A Promise to Leila by Gregory E. Lucas
A Promise to Leila by Gregory E. Lucas
On her deathbed, Leila Adams raised her withered hand and stopped a tear streaking her husband’s furrowed cheek. “Promise to remember me without sadness,” she said. Four days later, on a windy March afternoon, Jeff Adams swore to overcome his grief and fulfill his promise to her.
Gray clouds hid the sun while he kept his gaze on his worn black sneakers and tried to summon the energy to keep walking down the cobblestone street of Old New Castle, Delaware to the park. He’d begun most days for the past thirty-five years with a walk or jog along the paths that skirted the Delaware River for several miles. His heavy eyebrows contracted as he struggled to displace memories of his wife’s suffering during her final days and remember one of their walks through Longwood Gardens, where they’d sat on a stone bench surrounded by blooming rosebushes and he’d told her for the first time that he loved her. His long white hair swirled as he crossed the street, and the sides of his unbuttoned plaid coat flapped on his lean body.
Despite the cold, plenty of people hustled to and from the town’s shops. Tourists snapped pictures of buildings where revolutionary war heroes had gathered. Others stood at the entrance to the park and admired the white ticket both that commemorated one of America’s first railroads, but Jeff gave most of his attention to the sustained wails of seagulls overhead that acknowledged his plight.

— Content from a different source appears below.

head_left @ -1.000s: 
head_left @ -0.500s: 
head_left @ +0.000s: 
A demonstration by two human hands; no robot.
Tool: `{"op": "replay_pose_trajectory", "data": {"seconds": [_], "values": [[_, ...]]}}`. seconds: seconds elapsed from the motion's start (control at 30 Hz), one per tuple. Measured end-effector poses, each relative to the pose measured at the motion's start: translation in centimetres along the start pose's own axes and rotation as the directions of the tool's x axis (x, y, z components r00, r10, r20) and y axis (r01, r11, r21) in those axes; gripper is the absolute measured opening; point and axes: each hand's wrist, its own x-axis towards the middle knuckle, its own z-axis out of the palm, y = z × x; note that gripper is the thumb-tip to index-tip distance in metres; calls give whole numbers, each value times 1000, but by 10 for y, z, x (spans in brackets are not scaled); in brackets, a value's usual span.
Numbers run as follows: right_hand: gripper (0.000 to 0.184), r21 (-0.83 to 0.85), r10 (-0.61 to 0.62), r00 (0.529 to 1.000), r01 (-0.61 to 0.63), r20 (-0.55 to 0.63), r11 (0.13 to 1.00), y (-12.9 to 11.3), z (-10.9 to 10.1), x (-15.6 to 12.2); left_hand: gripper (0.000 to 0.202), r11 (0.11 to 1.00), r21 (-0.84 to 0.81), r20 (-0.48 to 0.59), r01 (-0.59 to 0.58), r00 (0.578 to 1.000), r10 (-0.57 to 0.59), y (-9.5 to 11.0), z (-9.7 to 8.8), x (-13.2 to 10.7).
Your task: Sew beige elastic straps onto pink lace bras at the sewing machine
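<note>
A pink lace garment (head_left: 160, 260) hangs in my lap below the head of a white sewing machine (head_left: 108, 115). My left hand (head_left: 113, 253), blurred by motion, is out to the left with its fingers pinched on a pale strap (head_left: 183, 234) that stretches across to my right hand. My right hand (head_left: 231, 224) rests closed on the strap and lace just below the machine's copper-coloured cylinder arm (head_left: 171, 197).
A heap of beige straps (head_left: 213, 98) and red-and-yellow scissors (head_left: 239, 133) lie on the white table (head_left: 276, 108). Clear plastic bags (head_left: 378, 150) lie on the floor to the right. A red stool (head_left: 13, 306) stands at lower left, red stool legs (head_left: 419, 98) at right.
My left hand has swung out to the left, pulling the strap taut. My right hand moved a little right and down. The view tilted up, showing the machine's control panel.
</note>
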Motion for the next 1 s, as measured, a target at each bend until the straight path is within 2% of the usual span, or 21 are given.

Jeff’s life-long practice of judo kept his body strong as he’d aged; a five-mile run still came easily to him, but on this morning, a mere stroll required more strength than he thought he possessed. Leila, after fifty-one years of love and marriage — gone. Memories of her golden tresses as they’d lain across her shoulders so many years back merged with memories of bright golden trails on the river created by sunrises. Her lilting voice, that had never ceased to charm him even as it had softened in her gray-haired years, had always made him indifferent to the cold as she’d strolled with him through the park on even the harshest mornings, mornings when the grim winter contended with the coming of spring, as it did now.
He shivered but didn’t bother to button-up his coat, and he stopped by a bench just before he came to the beginning of the asphalt path that kept parallel to the river. Snow patched the sward to his right where children played on jungle-jims, sliding boards, and seesaws. A game of three-on-three basketball between teenagers got underway next to the playground area, and next to the basketball game, small kids chattered during their kickball game. A little to the other side of Jeff, noisy men put up a wire fence around the border of a big concrete plaza.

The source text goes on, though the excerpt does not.